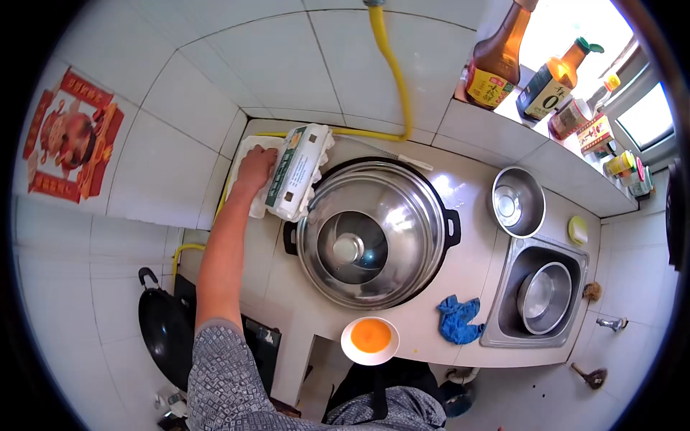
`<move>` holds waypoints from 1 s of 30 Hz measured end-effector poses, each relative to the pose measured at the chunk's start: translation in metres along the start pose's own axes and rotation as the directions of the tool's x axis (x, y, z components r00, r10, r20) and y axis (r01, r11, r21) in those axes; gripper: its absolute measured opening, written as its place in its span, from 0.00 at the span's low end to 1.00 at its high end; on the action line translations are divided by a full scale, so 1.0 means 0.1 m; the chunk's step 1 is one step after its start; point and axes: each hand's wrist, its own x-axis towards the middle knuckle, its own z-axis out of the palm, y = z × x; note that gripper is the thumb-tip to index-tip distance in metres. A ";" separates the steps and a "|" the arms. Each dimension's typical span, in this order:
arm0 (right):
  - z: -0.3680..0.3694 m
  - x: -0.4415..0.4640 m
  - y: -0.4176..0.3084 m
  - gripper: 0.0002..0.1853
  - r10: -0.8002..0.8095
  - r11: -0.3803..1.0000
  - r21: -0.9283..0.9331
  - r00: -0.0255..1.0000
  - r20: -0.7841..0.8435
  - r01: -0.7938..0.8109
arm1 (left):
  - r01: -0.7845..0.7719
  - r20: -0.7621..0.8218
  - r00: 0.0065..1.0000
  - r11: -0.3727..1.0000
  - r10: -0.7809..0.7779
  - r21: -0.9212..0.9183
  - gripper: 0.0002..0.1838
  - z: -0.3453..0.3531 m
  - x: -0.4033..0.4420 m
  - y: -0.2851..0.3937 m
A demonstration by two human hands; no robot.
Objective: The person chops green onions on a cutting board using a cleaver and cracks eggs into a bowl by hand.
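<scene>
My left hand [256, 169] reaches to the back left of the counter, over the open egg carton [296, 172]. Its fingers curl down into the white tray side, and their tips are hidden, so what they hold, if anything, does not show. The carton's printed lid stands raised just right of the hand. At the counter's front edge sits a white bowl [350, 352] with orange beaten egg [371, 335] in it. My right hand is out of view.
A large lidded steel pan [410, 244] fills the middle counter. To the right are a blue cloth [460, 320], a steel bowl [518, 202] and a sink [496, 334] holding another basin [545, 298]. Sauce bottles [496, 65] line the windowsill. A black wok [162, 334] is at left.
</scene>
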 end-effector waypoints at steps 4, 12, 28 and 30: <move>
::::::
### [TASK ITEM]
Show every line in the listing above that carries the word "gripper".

### [RESULT OF THE TASK]
`<move>` holds waypoints from 1 s of 30 Hz measured end-effector poses, each relative to the pose measured at the chunk's start: translation in metres along the start pose's own axes and rotation as the directions of the tool's x axis (x, y, z components r00, r10, r20) and y axis (r01, r11, r21) in those axes; gripper: its absolute measured opening, written as its place in its span, from 0.00 at the span's low end to 1.00 at its high end; on the action line translations are divided by a full scale, so 1.0 means 0.1 m; the chunk's step 1 is one step after its start; point and axes: each hand's wrist, its own x-axis towards the middle knuckle, its own z-axis out of the palm, y = z × x; note that gripper is the thumb-tip to index-tip distance in metres. A ";" separates the steps and a "|" the arms. Each dimension's typical span, in this order:
  - gripper: 0.0002..0.1853
  - gripper: 0.0002..0.1838

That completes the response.